◆ Instructions to follow
In the material below, find the line containing "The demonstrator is" and the line containing "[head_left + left". Output those two lines and all lines between them exactly, without pictures.

◆ Input

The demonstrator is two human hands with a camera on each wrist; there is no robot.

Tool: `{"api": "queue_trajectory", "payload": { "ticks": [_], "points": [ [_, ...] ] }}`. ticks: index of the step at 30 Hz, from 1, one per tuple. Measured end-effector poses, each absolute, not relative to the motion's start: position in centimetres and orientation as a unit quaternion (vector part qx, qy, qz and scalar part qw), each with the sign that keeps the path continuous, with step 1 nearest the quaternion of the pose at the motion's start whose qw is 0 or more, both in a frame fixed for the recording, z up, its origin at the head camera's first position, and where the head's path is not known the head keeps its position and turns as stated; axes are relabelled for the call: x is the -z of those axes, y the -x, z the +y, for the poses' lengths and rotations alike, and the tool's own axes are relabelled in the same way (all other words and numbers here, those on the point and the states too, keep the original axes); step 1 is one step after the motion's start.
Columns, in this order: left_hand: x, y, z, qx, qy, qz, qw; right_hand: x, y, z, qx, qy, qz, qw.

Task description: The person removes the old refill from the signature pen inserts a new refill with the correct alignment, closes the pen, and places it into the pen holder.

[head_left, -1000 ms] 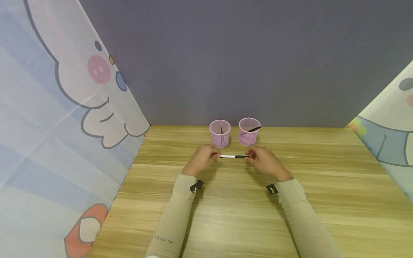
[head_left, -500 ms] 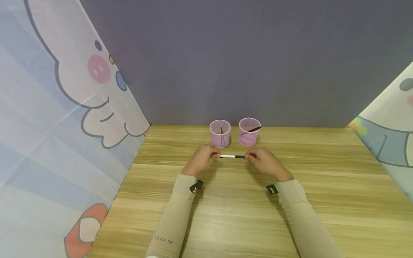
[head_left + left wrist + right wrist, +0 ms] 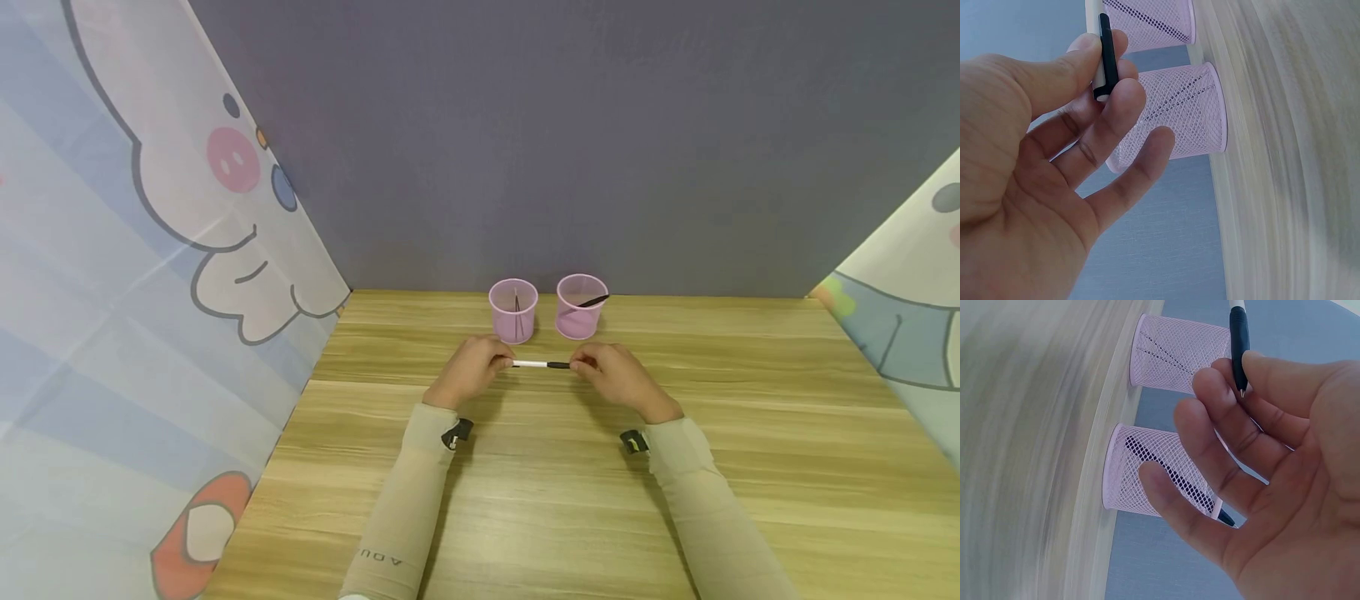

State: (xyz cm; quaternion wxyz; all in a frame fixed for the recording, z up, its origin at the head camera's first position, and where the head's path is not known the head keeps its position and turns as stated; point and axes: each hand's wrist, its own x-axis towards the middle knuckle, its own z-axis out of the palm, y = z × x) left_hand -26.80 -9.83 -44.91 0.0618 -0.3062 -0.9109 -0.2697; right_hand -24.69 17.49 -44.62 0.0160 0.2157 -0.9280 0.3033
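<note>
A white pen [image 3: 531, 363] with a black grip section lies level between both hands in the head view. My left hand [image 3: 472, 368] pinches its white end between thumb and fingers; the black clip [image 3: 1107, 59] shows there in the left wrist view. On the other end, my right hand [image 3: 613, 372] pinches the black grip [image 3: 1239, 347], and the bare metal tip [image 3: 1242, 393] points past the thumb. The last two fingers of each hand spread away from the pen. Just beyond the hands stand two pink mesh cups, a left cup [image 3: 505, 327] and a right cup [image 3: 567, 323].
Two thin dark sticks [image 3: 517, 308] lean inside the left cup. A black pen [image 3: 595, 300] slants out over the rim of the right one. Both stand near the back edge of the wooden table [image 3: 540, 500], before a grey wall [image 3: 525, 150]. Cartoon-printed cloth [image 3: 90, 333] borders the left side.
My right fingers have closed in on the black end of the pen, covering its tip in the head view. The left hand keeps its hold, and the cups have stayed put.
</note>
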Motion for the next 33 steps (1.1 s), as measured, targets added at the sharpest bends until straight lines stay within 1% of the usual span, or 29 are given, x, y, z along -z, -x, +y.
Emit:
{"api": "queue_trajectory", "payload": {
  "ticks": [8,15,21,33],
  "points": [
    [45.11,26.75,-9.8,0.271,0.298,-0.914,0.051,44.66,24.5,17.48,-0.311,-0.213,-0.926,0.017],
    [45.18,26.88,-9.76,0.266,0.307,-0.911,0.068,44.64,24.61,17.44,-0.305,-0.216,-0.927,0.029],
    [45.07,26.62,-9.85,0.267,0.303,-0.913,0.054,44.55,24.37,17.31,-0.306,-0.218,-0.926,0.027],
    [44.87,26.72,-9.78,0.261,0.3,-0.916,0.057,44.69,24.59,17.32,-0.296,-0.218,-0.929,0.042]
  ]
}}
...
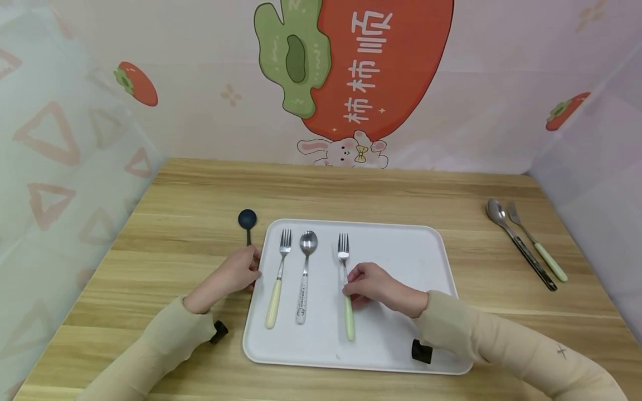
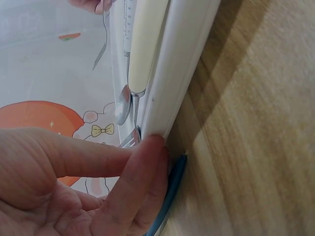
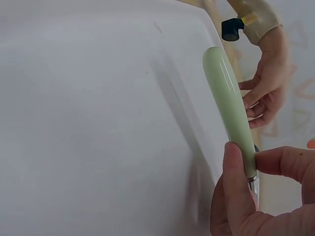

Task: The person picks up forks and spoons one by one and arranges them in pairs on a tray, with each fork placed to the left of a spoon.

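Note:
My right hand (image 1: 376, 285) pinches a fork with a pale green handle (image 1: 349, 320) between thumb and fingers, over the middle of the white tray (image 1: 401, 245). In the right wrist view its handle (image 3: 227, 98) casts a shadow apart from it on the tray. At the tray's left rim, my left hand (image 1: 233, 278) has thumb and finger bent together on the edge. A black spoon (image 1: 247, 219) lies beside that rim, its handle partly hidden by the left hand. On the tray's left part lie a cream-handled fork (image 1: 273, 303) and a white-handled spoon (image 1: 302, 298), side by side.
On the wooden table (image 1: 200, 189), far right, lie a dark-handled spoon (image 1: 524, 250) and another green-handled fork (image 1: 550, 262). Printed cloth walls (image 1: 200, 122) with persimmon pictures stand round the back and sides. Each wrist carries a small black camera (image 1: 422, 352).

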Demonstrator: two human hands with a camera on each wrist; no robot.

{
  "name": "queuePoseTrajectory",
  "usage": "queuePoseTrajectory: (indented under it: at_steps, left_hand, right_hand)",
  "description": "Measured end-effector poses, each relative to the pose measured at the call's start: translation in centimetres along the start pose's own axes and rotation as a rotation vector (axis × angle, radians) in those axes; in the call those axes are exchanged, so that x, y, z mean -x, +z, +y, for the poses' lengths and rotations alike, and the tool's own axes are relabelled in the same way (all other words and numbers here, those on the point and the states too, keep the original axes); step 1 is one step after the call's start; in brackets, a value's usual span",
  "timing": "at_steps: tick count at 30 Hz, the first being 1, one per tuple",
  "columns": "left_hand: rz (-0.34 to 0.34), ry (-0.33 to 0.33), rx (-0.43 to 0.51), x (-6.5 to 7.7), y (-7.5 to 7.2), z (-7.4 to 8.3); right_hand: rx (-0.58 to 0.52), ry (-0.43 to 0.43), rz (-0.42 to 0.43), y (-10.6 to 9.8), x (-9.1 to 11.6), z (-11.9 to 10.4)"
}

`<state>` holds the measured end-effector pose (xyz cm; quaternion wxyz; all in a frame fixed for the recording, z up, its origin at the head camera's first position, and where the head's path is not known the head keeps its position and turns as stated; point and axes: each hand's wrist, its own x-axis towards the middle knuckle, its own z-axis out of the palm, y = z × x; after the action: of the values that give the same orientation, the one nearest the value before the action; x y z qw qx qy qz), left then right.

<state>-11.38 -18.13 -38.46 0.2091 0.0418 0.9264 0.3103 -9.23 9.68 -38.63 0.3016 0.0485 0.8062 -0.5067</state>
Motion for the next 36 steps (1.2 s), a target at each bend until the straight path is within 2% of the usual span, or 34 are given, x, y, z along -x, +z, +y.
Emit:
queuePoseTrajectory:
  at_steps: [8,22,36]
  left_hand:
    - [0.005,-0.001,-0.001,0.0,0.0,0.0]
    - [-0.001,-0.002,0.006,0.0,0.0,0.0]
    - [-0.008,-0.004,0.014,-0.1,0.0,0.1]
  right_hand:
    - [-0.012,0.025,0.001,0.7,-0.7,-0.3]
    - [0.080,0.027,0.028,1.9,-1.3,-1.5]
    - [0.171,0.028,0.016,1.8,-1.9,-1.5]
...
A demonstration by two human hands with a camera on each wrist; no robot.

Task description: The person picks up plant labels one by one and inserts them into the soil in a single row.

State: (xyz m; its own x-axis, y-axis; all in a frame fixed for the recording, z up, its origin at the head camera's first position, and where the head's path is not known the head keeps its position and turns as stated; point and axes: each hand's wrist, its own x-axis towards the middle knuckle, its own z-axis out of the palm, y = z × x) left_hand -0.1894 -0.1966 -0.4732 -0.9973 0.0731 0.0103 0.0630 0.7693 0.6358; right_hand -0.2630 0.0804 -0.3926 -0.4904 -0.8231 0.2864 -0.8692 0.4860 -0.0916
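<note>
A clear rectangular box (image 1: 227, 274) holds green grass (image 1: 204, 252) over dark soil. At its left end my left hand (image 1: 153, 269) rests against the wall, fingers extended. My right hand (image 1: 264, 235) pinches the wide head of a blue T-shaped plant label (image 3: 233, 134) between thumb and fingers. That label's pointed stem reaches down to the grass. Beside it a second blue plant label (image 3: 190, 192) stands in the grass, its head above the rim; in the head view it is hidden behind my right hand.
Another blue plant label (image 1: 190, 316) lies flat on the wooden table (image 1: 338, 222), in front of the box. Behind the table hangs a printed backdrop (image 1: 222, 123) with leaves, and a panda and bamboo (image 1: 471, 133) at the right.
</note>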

◆ Answer for the task
The demonstrator is two human hands with a camera on each wrist; there is no robot.

Tool: `{"api": "queue_trajectory", "payload": { "ticks": [_], "points": [ [_, ...] ] }}`. ticks: index of the step at 30 Hz, from 1, one per tuple. Measured end-effector poses, each absolute, not relative to the motion's start: position in centimetres and orientation as a unit quaternion (vector part qx, qy, qz and scalar part qw), each with the sign that keeps the path continuous, with step 1 nearest the quaternion of the pose at the motion's start whose qw is 0 or more, both in a frame fixed for the recording, z up, its origin at the head camera's first position, and where the head's path is not known the head keeps its position and turns as stated; axes are relabelled for the call: x is the -z of those axes, y the -x, z the +y, for the poses' lengths and rotations alike, and the tool's own axes are relabelled in the same way (all other words and numbers here, those on the point and the states too, keep the original axes); step 1 is one step after the motion's start.
Columns, in this order: left_hand: x, y, z, qx, qy, qz, qw; right_hand: x, y, z, qx, qy, qz, qw.

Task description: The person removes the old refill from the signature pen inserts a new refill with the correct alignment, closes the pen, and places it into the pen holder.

[head_left, -1000 ms] 
[head_left, -500 ms] 
[head_left + left wrist + right wrist, +0 ms] 

What this exercise required has been given in full.